FIG. 2 is an enlarged plan view showing details of the power sliding door device shown in FIG.
FIG. 3 is an explanatory diagram showing a control system of the power sliding door device shown in FIG.
FIG. 4 is a correlation diagram showing a relationship between a distance between obstacles and a detection signal.
FIG. 5 is a correlation diagram showing a relationship between a detection signal and a distance to an obstacle in an anti-jamming operation.
FIG. 6A is a correlation diagram showing a relationship between the detection sensitivity of the ultrasonic sensor unit and the position of the slide door, and FIG. 6B is a relationship between the detection sensitivity of the ultrasonic sensor unit and the moving speed of the slide door.

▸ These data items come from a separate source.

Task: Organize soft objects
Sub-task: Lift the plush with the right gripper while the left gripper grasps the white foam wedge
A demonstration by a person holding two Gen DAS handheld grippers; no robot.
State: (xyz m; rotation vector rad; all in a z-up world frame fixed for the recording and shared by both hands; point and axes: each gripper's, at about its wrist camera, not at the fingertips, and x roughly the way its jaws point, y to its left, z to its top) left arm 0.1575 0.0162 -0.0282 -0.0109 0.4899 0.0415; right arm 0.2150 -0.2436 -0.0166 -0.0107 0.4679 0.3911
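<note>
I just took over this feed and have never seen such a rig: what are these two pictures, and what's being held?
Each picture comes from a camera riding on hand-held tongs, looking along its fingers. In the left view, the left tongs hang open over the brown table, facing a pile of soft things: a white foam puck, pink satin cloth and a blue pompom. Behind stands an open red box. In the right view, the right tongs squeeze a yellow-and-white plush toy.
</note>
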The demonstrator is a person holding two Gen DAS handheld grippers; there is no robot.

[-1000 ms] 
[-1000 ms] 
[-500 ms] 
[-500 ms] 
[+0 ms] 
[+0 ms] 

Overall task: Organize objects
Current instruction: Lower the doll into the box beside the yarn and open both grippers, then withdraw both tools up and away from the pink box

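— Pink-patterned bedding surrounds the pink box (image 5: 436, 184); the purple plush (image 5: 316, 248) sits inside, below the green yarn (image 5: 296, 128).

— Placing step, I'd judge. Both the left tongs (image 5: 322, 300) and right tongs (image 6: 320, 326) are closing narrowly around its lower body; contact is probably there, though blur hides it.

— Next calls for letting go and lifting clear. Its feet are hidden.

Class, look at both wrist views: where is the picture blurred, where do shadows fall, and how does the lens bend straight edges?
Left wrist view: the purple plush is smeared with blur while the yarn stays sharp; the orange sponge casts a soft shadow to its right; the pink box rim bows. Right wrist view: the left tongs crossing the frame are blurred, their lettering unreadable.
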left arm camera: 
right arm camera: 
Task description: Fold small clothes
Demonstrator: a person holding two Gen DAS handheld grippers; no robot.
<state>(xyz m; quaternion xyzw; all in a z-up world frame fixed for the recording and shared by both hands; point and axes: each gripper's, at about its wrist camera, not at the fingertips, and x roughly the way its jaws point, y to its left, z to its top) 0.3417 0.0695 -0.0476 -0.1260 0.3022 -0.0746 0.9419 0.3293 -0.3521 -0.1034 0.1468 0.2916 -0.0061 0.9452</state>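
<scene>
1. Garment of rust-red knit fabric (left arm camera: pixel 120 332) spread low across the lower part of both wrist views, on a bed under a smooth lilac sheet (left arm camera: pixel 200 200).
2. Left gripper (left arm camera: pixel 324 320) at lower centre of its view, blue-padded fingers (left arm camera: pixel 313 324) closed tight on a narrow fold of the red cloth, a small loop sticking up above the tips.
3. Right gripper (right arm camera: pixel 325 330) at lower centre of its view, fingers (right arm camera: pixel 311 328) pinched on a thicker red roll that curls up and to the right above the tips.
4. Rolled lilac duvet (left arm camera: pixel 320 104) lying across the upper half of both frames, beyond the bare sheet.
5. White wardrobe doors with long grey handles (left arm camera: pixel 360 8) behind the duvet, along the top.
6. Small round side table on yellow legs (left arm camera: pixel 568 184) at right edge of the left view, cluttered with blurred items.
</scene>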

FIG.
FIG. 7 is a flowchart showing a control procedure of a pinching prevention operation in the power sliding door device shown in FIG.
[Explanation of symbols]
11 vehicles
12. Power sliding door device
13 Sliding door
13a Closed end
14 Slide rail
14a music
15 getting on and off
15a Closed side open end
16 Second sheet
17 Third sheet
18 Roller Assy
21 arm
22 Cable
23, 24 reverse pulley
25 Slide actuator
26 Electric motor
27 Rotation axis
28 Multi-pole magnetized magnet
31 Hall IC
32 drive gear
33 Large diameter spur gear
34 Small diameter spur gear
35 driven gear
36 output shaft
37 drums
38 Multi-pole magnetized magnet
41 Hall IC
42, 43 tensioner
44 Electronic Control Unit (ECU)
45 Microprocessor (CPU)
46 bus line
47 ROM
48 RAM
51 timer
52 I / O port
53 Obstacle
54 Ultrasonic Sensor Unit
55,56,57 Ultrasonic sensor
61 transmitter
62 receiver
63 amplifier
V Travel speed
S detection signal
Lo Distance between obstacles
Sd Deceleration control start value
St Inversion control start value
Ld, Ldh, Lda, Ldl Deceleration distance
Lt, Lth, Lta, Ltl Inversion distance
Ls opening distance
Vs Stop judgment speed

Claims (6)

An automatic opening / closing device for a vehicle, comprising: an opening / closing member that is openably and closably mounted on a vehicle; and driving means for driving the opening / closing member, wherein the opening / closing member is automatically opened and closed.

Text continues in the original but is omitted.